Seismic performance of utility tunnel and internal pipeline system based on fuzzy probability analysis

Abstract

This study proposes a fuzzy seismic fragility analysis method to address the limitations of using single Engineering Demand Parameters (EDPs) and the limited consideration of uncertainties in damage state thresholds in seismic assessments of underground structures. An analysis was conducted on a utility tunnel and internal pipeline system embedded in site of type II soil, as defined by Chinese code, using Incremental Dynamic Analysis (IDA). The maximum joint opening of utility tunnel and maximum strain of internal pipeline were selected as the EDPs. Fuzzy fragility curves were developed for both single (tunnel or pipeline) and multiple EDPs (tunnel and pipeline).

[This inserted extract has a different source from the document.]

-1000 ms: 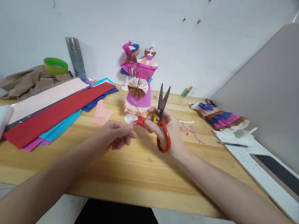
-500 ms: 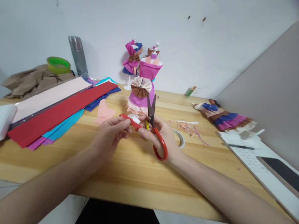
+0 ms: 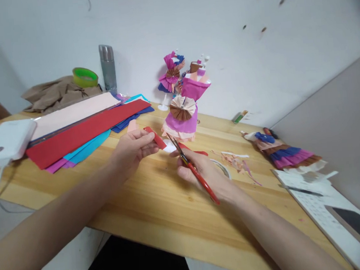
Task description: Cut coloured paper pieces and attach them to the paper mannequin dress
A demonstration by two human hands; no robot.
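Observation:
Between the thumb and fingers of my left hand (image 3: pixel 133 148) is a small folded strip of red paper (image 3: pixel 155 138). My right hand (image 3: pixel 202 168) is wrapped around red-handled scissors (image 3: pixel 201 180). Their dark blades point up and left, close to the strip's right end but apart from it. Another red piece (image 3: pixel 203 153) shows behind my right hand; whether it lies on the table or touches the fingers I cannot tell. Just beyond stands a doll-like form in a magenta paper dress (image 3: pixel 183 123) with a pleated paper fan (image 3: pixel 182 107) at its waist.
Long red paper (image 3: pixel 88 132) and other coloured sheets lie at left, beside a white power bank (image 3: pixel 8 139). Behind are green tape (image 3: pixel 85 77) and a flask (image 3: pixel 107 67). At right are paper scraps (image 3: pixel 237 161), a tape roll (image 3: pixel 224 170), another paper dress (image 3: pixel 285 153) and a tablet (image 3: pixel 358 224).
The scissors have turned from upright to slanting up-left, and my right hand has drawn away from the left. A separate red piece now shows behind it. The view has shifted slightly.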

The proposed method incorporates triangular and quasi-normal membership functions to account for fuzzy damage thresholds, combined with entropy weighting and traditional probability calculation methods. Results demonstrate that incorporating fuzzy damage thresholds significantly influences the shape of fragility curves, increasing failure probabilities for minor damage while reducing those for moderate damage. As for extensive damage, it varies among different components. Despite these variations, the choice of membership function form has a negligible impact on fragility results, with differences remaining within 10 %. Furthermore, the integration of multiple EDPs enhances the robustness and comprehensiveness of fragility analysis, particularly when the reliability of a single EDP is uncertain. These findings highlight the importance of considering fuzzy damage thresholds and multiple EDPs to improve the accuracy and reliability of seismic fragility evaluations for underground utility tunnels and pipeline systems.